Fog Creek Software
Discussion Board




Database Model vs. UI design

As the majority of the relational database examples I have seen over the years (not unlike that provided with VB, Delphi, and third party components) are for the most part very basic and simplistic in design, there are often times when the relational database model appears to fall short of being able to address all the ways we use and gather data in the real world especially when it comes to normalizing a database. Also, while I do find it beneficial to look for ways to minimize the number of tables required to accomplish the task at hand, this sometimes seems to limit my available options with regard to UI design. In other words, I have found that in certain cases I can resolve a UI problem (whereby I have more and better UI design options at my disposal) by adding or creating additional tables (while still being able to normalize the database). Hence, the question arises as to where's the tradeoff or what's the real determining factor in deciding how many tables to use?

Marty Potokar

Marty Potokar
Wednesday, June 11, 2003

Forty-two.

Philo

So long, and thanks for all the fish
Wednesday, June 11, 2003

Use as many as you need.

One of my recent projects required several hundred tables, but they were all named in a (hopefully) logical way, so it was easy to understand.

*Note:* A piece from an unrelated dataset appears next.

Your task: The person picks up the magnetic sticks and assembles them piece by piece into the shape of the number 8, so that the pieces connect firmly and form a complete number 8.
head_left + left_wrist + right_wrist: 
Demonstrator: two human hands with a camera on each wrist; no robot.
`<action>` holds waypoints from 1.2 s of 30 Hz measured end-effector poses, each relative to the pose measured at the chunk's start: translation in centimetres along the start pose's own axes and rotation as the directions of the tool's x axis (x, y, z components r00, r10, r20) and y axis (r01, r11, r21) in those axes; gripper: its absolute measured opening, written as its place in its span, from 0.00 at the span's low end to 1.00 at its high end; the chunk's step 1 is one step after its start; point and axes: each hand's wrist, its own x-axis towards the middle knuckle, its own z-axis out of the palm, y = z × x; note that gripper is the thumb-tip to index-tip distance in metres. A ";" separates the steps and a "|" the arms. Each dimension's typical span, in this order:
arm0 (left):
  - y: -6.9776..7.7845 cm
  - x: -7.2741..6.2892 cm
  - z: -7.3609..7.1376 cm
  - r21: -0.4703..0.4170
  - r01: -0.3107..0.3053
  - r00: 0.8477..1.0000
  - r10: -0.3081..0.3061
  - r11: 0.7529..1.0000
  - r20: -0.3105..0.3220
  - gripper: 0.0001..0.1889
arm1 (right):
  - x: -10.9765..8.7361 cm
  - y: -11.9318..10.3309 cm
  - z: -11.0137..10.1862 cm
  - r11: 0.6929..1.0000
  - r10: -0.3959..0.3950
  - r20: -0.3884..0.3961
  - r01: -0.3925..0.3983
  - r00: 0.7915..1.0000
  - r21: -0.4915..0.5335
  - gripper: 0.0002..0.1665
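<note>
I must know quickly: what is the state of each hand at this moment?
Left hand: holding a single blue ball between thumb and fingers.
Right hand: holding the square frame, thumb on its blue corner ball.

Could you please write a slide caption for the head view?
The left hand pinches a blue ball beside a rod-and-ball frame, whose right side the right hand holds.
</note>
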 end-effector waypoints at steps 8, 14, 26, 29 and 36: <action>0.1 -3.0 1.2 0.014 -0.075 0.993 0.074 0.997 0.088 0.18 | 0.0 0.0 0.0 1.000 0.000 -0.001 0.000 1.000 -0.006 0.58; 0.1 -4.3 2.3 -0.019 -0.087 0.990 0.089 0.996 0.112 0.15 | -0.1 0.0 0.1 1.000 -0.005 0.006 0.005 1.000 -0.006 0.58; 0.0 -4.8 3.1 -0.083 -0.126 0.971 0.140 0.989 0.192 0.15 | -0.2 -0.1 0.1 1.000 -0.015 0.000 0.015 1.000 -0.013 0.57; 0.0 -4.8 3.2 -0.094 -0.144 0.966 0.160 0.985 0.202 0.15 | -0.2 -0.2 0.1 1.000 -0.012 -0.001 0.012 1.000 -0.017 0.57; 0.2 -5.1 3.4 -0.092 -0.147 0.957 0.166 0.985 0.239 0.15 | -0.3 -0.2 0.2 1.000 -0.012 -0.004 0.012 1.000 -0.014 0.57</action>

Often, adding tables does make the implementation of the rest of the system easier, so it's a good thing. Having to join a few extra tables is no problem for most modern databases, unless you have very large tables or a lot of concurrent access.

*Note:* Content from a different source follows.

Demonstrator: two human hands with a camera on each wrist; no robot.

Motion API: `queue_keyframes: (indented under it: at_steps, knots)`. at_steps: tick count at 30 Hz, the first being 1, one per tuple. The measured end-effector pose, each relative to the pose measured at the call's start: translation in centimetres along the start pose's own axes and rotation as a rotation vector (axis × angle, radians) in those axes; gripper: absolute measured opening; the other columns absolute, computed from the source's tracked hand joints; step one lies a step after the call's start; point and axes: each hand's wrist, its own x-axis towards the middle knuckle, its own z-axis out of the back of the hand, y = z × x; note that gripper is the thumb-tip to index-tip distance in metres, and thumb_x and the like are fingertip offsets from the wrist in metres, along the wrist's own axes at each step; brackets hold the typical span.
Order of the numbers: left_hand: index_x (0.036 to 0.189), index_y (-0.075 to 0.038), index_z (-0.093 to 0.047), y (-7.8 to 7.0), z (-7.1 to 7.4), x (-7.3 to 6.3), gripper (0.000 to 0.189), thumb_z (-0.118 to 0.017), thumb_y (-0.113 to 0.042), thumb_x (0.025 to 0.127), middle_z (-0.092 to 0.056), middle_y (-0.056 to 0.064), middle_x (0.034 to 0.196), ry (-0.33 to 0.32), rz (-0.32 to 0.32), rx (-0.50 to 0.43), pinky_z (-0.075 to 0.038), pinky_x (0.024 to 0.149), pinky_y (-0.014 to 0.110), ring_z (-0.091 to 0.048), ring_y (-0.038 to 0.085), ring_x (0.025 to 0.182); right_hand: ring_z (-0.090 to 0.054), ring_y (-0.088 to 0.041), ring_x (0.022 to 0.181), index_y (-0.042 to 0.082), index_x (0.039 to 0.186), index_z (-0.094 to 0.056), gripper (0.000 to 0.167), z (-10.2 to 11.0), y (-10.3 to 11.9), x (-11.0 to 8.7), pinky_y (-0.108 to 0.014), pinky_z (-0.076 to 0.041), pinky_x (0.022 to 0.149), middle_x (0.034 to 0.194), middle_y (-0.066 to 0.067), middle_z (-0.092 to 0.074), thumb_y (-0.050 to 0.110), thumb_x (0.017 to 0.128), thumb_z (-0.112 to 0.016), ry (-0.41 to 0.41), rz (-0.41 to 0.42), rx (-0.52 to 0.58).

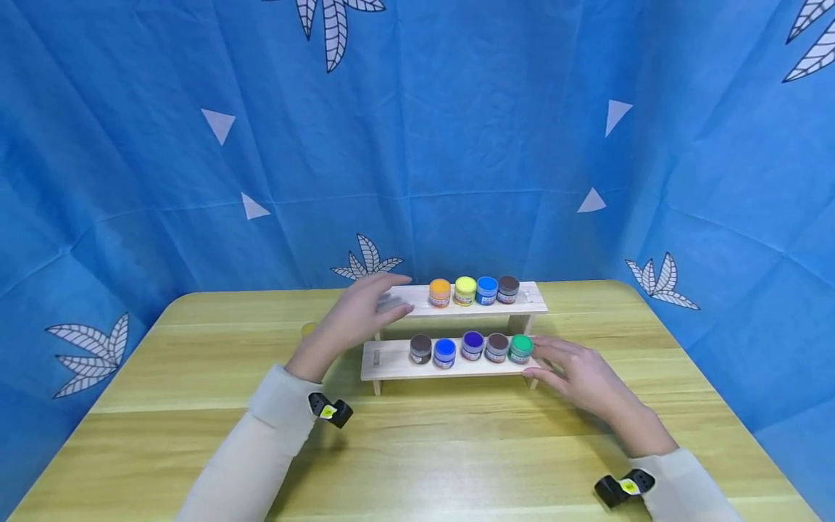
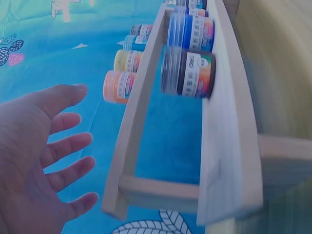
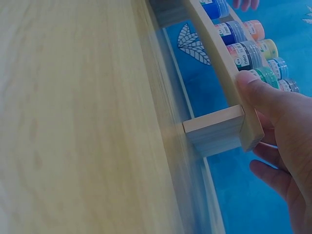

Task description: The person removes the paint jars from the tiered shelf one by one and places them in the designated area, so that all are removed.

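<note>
A two-tier wooden display stand [image 1: 391,368] holds small paint jars on both boards. On the upper board stand an orange jar [image 1: 440,293], a yellow jar [image 1: 465,291], a blue jar [image 1: 486,291] and a dark brown jar [image 1: 508,290]. The lower board carries several more, from a dark jar [image 1: 420,349] at left to a green jar [image 1: 520,349] at right. My left hand [image 1: 355,312] hovers by the upper board's left end, fingers spread and holding nothing. With thumb and fingers, my right hand [image 1: 577,373] grips the lower board's right end, close beside the green jar.
The stand is on a wood-grain table [image 1: 450,449]. Partly hidden behind my left forearm is a small yellow round object [image 1: 308,330]. A blue cloth [image 1: 470,130] with leaf prints hangs behind and at both sides.
</note>
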Motion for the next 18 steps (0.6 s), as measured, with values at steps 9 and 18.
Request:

Given that hardware is so cheap and labour is so expensive, it doesn't really make sense to try and cut down on tables, within reason.

The same is true of disk space usage, limiting it is tatally pointless (in 99.99% of cases), as Joel pointed out previously.

Steve Jones (UK)
Wednesday, June 11, 2003

Go Philo (if that really is you) - Douglas Adams and Daffy Duck references within a 48 hour timespan.

www.MarkTAW.com
Wednesday, June 11, 2003

Back on topic - I agree with Stephen. Do what works for you here, odds are there is no holy-grail (though it never hurts to ask) standard to which you want to uphold to. And if there ever was, there ought to be a darned clear reason why. So clear that once you heard it, you would *want* to make your databases that way.

www.MarkTAW.com
Wednesday, June 11, 2003

I think the best approach is to go with a a purely normalised table design.  You can normalise a table almost mechanically, which means you'll have the full database scheme in no time.

Then make sure you have the ability to measure the performance of the tables.  Collect the data and identify the bottlenecks.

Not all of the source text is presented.